**EXERCISE**. Reproduce exactly only the lines from the line that holds "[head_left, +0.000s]" to the line that holds "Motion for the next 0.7", inclusive, in the listing below, and please leave out every picture.

**PROVIDED INFORMATION**.

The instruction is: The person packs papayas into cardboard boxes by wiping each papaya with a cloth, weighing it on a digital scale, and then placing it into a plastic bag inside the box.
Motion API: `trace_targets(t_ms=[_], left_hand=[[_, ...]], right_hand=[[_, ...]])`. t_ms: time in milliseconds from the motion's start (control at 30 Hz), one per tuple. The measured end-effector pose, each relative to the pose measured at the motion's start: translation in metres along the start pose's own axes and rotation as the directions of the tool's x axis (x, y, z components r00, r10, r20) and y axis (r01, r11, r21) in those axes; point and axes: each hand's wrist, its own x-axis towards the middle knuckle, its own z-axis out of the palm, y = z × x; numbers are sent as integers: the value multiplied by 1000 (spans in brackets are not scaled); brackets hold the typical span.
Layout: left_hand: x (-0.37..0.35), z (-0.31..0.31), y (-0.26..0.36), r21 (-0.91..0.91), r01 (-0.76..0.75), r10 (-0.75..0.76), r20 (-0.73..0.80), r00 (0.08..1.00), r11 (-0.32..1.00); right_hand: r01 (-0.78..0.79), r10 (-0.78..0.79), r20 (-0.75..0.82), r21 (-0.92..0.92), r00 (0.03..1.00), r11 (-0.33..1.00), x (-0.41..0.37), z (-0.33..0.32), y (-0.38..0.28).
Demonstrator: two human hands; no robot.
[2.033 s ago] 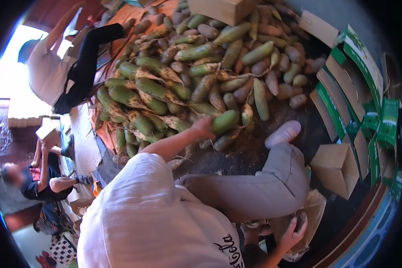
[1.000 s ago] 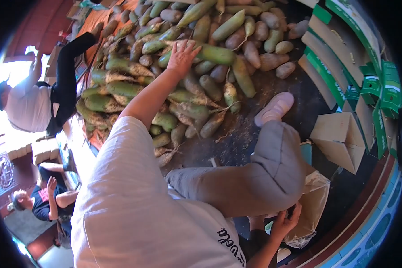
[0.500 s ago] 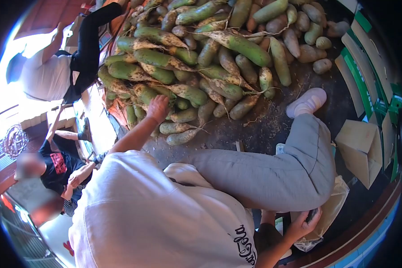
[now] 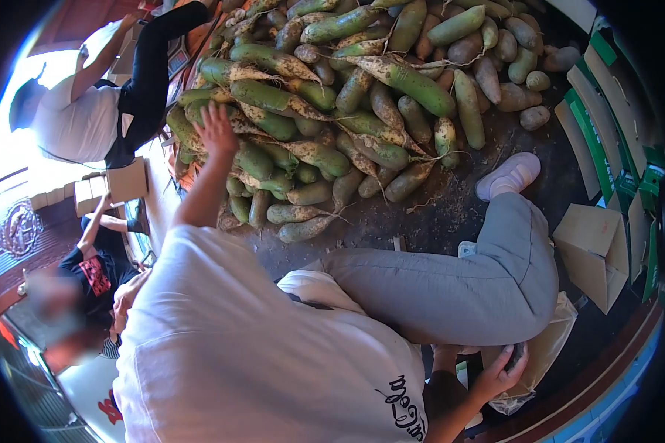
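Note:
My left hand [image 4: 216, 133] is open, fingers spread, over the left side of a big heap of green radishes [image 4: 273, 96]. A green radish [image 4: 255, 160] lies just right of the wrist. Whether the fingertips touch the radishes beneath is unclear. At the lower right, beside my bent knee, my right hand [image 4: 501, 376] is closed around a small dark object [image 4: 517, 357], mostly covered by the fingers.
Open cardboard boxes [image 4: 585, 244] and green-edged cartons [image 4: 595, 140] stand at the right. A clear plastic bag [image 4: 547, 347] lies near my right hand. One person in white [image 4: 81, 122] is at the upper left; another in black [image 4: 96, 273] is below, near a box [image 4: 127, 181].
My left hand has moved up and left across the heap, its fingers now spread. Radishes at the heap's lower left have shifted. A cardboard box now shows between the two people.

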Motion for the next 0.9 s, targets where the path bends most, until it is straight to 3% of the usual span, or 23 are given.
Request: trace_targets(t_ms=[33,133,233,300,367,467,567,667,767,867,900], left_hand=[[16,7,-15,64,-9,11,-18,1000,998],[55,23,-51,86,-154,142,131,981,984],[69,6,-52,4,-12,11,241,970,1000],[70,-16,-51,51,-86,65,316,946,995],[77,-13,-53,171,-201,136,328,935,964],[75,-28,-56,234,-302,158,487,859,924],[68,-13,-64,129,-333,213,547,809,934],[55,-17,-68,95,-327,258,430,865,940],[40,-47,-39,-191,-374,374,-38,927,907],[56,-47,1,-174,-516,485,-194,853,839],[67,-40,11,-189,-450,440,-92,893,873]], right_hand=[[-13,13,1,11,1000,1000,-1,1,0],[-45,44,7,40,999,998,-5,2,3],[-52,51,17,9,999,999,-10,3,7],[-32,34,32,-62,999,998,-12,4,7],[-57,57,16,-21,998,998,-13,5,6],[-57,57,15,-9,998,998,-16,6,6],[-23,23,13,-19,1000,1000,-13,7,5],[18,-18,1,-18,1000,1000,-13,10,12],[121,-123,-25,-82,992,989,-8,12,18],[141,-143,-16,-95,990,985,-10,6,18],[131,-133,-14,-85,991,988,-10,4,18]])
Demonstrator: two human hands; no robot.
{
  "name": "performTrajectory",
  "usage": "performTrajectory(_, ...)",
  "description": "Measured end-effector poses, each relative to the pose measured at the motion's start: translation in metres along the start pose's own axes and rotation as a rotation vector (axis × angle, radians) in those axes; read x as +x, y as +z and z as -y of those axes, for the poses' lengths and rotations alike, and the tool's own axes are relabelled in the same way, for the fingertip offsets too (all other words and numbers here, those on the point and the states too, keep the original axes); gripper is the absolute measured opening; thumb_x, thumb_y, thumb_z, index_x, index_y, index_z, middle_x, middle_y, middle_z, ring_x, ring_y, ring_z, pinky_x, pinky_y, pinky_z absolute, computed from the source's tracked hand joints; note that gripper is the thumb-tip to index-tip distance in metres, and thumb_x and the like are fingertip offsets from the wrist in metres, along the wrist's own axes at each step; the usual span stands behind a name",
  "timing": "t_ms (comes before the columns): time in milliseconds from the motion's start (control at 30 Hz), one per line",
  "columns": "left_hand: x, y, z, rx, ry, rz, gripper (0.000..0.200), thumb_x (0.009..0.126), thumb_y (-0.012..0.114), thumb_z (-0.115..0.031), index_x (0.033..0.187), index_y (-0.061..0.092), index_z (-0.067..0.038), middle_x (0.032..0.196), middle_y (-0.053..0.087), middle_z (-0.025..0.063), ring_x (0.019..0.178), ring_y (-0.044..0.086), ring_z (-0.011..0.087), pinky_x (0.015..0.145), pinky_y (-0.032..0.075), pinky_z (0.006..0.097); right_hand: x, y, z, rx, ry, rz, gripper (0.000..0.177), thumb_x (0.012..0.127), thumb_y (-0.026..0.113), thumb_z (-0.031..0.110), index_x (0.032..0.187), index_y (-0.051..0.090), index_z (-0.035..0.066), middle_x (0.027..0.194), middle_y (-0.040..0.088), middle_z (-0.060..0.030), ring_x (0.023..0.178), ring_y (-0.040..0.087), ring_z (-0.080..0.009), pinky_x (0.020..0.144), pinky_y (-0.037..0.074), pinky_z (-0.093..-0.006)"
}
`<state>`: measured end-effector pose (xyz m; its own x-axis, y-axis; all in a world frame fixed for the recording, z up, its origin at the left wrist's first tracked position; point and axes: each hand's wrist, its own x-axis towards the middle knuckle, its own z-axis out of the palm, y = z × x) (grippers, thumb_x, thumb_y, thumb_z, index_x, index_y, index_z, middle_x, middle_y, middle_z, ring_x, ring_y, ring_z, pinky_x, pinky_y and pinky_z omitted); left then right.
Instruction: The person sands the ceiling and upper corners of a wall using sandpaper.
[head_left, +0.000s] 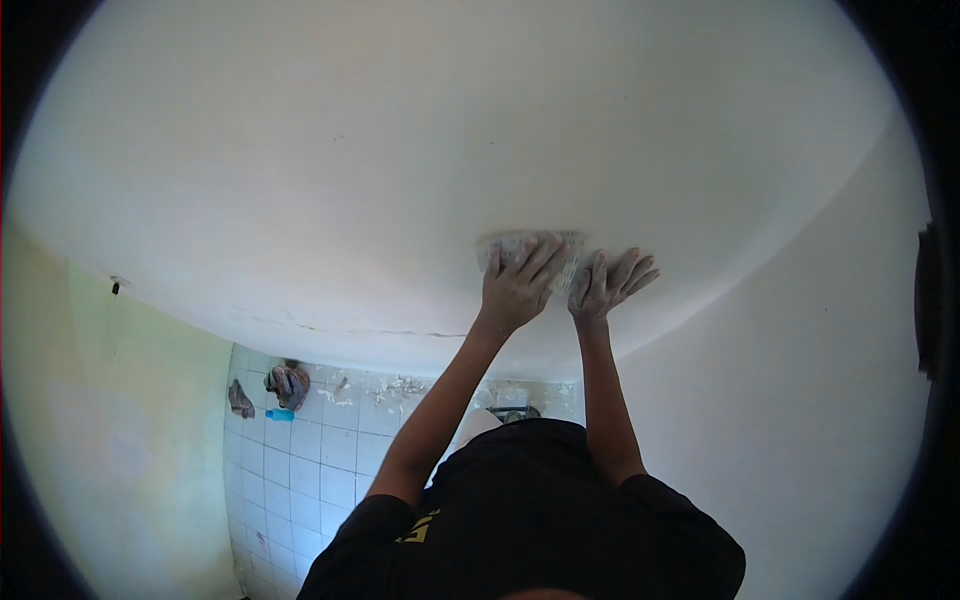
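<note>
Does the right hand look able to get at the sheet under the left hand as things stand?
Probably yes: the right hand is just beside the right edge of the sheet, with nothing visible between them. The left hand covers much of it, though, so mainly the edges look free.

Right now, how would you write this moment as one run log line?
left hand: flat on printed sheet, against wall | right hand: spread on wall, beside sheet | tiled floor: small blue object
</note>
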<state>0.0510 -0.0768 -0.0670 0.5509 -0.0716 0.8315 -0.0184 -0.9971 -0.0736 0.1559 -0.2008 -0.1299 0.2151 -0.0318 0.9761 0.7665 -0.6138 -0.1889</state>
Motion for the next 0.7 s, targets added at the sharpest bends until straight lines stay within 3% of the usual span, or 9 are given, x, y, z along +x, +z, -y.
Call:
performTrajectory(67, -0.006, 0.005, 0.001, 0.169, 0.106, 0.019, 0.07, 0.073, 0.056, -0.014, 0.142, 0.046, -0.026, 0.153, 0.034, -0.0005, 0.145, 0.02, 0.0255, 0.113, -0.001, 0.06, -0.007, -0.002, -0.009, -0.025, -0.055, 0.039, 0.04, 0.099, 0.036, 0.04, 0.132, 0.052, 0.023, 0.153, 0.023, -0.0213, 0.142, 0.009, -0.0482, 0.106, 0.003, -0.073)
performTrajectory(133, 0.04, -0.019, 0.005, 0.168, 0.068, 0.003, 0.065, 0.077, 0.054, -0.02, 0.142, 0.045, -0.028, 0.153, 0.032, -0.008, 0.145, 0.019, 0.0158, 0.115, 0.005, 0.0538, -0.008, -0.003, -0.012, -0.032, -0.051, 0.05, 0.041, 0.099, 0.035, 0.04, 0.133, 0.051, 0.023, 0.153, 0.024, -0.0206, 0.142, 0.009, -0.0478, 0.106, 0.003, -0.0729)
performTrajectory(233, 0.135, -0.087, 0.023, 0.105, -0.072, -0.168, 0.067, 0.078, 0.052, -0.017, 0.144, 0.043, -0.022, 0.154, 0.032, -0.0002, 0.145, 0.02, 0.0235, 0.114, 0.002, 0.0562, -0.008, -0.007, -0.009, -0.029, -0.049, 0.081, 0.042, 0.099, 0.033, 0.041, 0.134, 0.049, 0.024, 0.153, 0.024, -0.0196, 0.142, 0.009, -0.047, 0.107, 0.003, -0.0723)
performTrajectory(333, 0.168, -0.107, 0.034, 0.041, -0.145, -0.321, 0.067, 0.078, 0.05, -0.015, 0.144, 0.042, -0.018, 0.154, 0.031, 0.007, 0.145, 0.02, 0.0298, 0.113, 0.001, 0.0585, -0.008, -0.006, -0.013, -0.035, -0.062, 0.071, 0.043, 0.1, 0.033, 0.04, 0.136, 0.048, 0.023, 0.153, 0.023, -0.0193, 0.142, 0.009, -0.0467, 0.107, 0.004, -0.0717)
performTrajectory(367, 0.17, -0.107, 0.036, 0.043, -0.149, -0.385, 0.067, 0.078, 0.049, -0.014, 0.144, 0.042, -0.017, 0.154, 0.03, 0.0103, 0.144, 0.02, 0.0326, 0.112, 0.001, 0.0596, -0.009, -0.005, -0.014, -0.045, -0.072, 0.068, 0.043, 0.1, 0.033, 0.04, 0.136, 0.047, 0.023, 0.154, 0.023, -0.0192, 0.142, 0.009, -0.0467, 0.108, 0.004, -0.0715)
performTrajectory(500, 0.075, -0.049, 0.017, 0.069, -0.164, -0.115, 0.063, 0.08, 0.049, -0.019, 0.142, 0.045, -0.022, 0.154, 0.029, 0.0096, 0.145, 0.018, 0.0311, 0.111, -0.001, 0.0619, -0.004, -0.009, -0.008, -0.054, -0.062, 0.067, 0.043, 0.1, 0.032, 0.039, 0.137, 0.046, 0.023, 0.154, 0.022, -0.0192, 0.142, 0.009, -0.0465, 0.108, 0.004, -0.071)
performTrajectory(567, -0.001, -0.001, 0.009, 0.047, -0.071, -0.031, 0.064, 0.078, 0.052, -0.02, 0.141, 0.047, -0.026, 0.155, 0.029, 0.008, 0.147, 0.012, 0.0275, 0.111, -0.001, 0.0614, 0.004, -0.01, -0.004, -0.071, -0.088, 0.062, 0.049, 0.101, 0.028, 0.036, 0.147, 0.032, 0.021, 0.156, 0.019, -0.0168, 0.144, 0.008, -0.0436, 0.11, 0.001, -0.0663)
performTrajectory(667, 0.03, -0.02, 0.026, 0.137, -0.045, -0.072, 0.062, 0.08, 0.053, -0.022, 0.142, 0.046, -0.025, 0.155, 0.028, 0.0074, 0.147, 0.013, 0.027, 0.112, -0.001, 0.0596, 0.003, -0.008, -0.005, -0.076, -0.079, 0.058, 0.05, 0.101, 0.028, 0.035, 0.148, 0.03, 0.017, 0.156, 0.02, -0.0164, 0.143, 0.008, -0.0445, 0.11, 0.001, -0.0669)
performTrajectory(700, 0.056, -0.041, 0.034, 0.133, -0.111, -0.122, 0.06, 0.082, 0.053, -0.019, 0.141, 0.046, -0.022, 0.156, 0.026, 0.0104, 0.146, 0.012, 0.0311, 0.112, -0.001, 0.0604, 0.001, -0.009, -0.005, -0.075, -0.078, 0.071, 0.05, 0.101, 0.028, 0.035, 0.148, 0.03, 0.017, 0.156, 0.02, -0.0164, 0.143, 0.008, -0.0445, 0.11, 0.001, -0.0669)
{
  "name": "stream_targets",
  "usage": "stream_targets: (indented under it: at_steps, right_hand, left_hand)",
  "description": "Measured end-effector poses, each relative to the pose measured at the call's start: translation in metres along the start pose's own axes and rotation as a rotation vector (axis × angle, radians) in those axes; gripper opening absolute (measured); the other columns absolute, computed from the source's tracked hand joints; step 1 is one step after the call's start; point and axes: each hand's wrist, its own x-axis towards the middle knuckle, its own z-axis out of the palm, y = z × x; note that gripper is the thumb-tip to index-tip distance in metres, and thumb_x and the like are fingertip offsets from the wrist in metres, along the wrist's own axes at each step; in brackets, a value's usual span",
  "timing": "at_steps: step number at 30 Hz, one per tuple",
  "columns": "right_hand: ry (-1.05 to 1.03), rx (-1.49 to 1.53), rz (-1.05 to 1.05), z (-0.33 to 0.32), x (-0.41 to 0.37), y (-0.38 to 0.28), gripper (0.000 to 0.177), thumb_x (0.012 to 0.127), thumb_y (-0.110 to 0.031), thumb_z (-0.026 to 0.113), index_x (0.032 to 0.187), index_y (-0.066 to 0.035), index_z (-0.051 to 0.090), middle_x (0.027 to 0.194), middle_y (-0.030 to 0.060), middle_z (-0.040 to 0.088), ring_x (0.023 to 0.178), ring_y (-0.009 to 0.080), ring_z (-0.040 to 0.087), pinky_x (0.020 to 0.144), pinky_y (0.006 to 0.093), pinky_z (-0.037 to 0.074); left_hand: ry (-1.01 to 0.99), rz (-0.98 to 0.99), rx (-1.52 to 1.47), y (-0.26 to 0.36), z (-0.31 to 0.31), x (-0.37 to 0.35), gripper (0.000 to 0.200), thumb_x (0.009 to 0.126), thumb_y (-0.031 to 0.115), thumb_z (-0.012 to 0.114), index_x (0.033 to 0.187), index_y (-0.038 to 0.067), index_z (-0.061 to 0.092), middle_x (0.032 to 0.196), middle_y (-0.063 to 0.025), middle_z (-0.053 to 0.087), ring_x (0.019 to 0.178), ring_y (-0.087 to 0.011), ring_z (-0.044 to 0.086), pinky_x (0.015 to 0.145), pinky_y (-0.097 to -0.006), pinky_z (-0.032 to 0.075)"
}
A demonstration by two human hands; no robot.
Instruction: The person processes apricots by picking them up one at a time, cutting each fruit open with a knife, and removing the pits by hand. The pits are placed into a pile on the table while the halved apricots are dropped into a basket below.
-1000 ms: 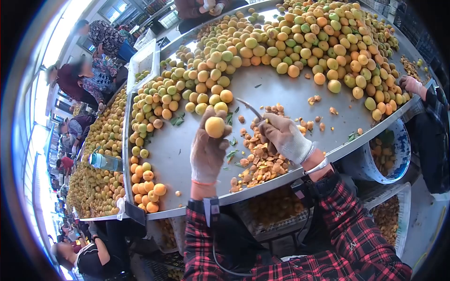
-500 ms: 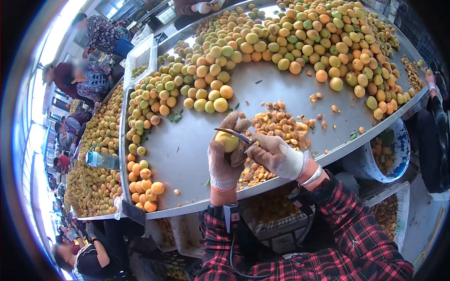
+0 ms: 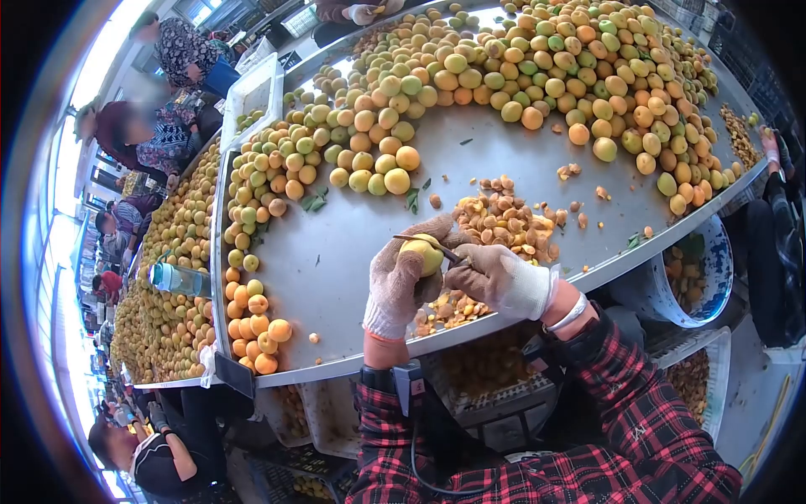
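Both hands have come down and nearer the front edge since a second ago, when the fruit was held up and the blade stood clear of it; now the blade lies across the fruit.

Far left, a water bottle [image 3: 178, 280] lies on its side at the gap between this desk [image 3: 336, 277] and the next one, just beside the left rim. Next to it a small cluster of orange fruit [image 3: 256, 323] runs along that rim down to the front corner. Right of the cluster is the widest bare stretch of metal, open from the front edge up to the big heap of fruit [image 3: 520, 76] that curves around the back and right side.

The left hand [image 3: 399, 286], gloved, has its grip clenched around the apricot [image 3: 428, 256], which is held above the desk close to the front edge. The knife [image 3: 420, 243] crosses the top of the apricot, touching it. The right hand [image 3: 495, 281], also gloved, has its grip closed on the knife handle and sits touching the left hand's fingers. Just behind and below the hands lies a pile of pits [image 3: 504, 220], spreading to the front edge. Further right, loose pits dot the metal, then the edge falls away to a blue-and-white bucket [image 3: 722, 277] standing below the rim.
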Motion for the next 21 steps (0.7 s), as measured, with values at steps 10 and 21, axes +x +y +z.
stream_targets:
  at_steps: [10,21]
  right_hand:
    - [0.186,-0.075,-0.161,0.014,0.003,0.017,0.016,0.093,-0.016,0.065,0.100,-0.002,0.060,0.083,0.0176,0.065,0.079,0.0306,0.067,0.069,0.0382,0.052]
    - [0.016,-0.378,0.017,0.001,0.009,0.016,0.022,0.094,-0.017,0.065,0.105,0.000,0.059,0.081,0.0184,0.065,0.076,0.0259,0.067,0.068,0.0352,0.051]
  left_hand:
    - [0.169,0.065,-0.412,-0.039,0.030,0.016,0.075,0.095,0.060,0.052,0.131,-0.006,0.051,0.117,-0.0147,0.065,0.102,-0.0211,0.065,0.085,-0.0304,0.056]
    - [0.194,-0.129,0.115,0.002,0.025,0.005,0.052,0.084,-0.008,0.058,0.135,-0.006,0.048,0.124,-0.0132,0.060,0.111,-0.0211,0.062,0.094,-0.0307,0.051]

**EXERCISE RESULT**.
[head_left, +0.000s] 
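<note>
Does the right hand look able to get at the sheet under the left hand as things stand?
Probably yes: the right hand is just beside the right edge of the sheet, with nothing visible between them. The left hand covers much of it, though, so mainly the edges look free.

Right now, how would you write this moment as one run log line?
left hand: flat on printed sheet, against wall | right hand: spread on wall, beside sheet | tiled floor: small blue object
</note>
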<state>0.0510 -0.0768 -0.0670 0.5509 -0.0716 0.8315 -0.0184 -0.9971 -0.0736 0.1559 -0.2008 -0.1299 0.2151 -0.0318 0.9761 0.7665 -0.6138 -0.1889</state>
Motion for the next 0.7 s, targets added at the sharpest bends until straight lines stay within 3% of the usual span, or 9 are given, x, y, z along +x, +z, -y.

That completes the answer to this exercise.